Purpose : Puncture-induced iris wound healing in mice is associated with upregulation of inflammatory factors and iris neovascularization (rubeosis iridis; NVI). Here, we investigate the anti-angiogenic and anti-inflammatory effectiveness of UPARANT in a new model of rubeosis iridis associated with neovascular glaucoma (NVG).

Methods : BALB/c mouse pups of either sex were subjected to uveal puncture to stimulate NVI or injected with ARPE-19 hypoxia-conditioned media to mimic NVG. UPARANT effectiveness in reducing NVI and NVG was determined by noninvasive in vivo iris vascular densitometry, and confirmed in vitro by quantitative vascular-specific CD31 immunostaining. Angiogenic and inflammatory related factors were assayed by quantitative PCR at the transcript level and by semi-quantitative western blot at the protein level.

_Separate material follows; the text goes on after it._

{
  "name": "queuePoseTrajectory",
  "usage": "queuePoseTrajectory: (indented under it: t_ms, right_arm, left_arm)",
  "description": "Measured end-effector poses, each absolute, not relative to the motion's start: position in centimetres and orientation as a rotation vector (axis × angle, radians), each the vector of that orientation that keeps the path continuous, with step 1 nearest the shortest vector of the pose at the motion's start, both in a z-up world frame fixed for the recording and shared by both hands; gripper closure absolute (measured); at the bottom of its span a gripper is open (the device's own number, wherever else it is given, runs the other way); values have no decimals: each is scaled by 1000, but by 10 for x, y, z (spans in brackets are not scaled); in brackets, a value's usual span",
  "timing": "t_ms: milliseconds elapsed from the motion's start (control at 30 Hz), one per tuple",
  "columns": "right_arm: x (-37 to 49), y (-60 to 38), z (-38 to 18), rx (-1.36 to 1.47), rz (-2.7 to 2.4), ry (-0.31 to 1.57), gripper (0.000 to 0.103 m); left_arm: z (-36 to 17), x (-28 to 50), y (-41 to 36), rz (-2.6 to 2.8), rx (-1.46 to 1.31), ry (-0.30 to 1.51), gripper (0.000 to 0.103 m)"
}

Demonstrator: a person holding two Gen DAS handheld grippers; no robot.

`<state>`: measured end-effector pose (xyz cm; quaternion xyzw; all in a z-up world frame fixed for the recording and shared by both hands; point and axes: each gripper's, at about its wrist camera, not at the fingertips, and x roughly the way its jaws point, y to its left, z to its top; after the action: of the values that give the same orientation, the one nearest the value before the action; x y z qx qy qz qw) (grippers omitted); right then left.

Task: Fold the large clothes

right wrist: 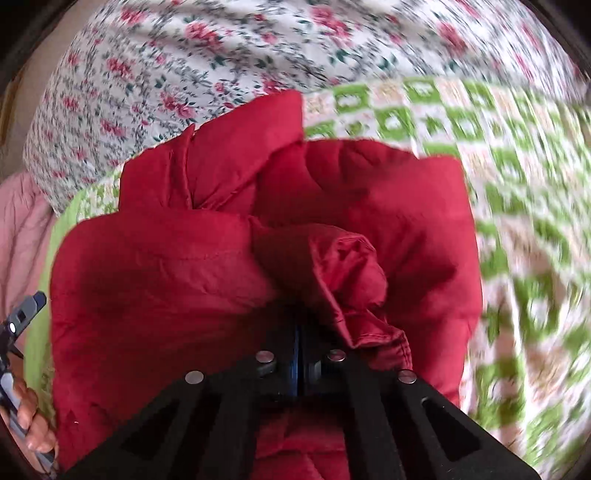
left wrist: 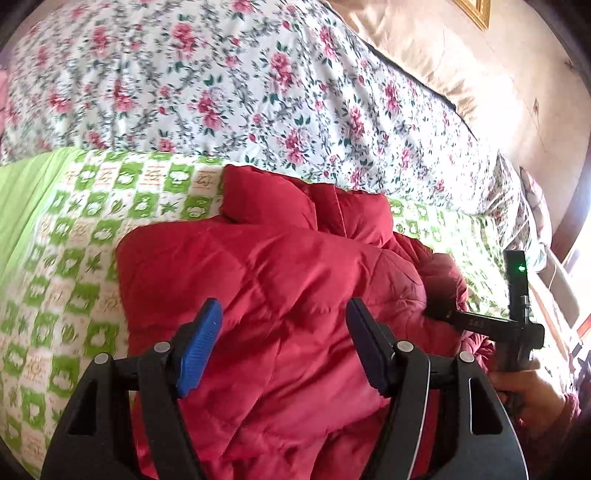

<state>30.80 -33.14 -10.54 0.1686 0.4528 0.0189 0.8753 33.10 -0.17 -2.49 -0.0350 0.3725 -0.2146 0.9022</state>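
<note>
Our left gripper [left wrist: 284, 347] hovers wide open over the jacket [left wrist: 280, 280] on the bed [left wrist: 74, 240], holding nothing; our right gripper [right wrist: 301, 347] is clamped on its sleeve. Puffy fabric could spring back and undo the fold.

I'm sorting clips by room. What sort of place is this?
Most likely a bedroom. A red padded jacket lies on a green-checked sheet, beside a rose-print quilt spread like bedding. A beige wall with a gilt frame corner stands behind.
</note>
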Motion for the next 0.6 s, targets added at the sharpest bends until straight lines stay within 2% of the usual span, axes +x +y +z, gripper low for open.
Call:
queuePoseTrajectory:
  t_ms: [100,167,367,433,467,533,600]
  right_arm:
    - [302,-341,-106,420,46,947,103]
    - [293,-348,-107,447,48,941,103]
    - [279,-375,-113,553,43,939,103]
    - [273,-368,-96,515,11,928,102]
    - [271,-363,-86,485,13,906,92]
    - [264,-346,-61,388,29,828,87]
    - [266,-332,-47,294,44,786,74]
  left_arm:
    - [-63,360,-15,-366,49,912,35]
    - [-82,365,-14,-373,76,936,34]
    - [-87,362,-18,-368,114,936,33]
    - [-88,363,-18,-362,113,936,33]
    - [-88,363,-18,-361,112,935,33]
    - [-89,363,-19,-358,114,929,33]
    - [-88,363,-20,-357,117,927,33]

Results : Our data comparatively analyses antiangiogenic effects UPARANT to a mouse equivalent of aflibercept (VEGFR1 Fc chimera). Intravitreal administration of UPARANT successfully and rapidly reduced iris vasculature to control (non-induced) level, in both NVI and NVG models, while VEGFR1 Fc chimera displays a slower antiangiogenic effect that is not reduced to control levels. Molecular analysis revealed that UPARANT antagonizes formyl peptide receptors (FPR) through a predominantly anti-inflammatory response, accompanied with significant reduction of IL1β, IL6, CXCR4, CCL2, MMP2, MMP9, PAI-1, and uPAR. Furthermore, similar results were observed when UPARANT was administered systemically by subcutaneous injection.

Conclusions : The multitarget peptide UPARANT is superior to anti-VEGF in the treatment of NVI and rubeosis iridis associated with NVG in this novel mouse model. In addition, UPARANT displayed systemic effectiveness in reducing both NVI and NVG, which could provide improved therapy and compliance for proliferative ocular diseases.

This is an abstract that was submitted for the 2018 ARVO Annual Meeting, held in Honolulu, Hawaii, April 29 - May 3, 2018.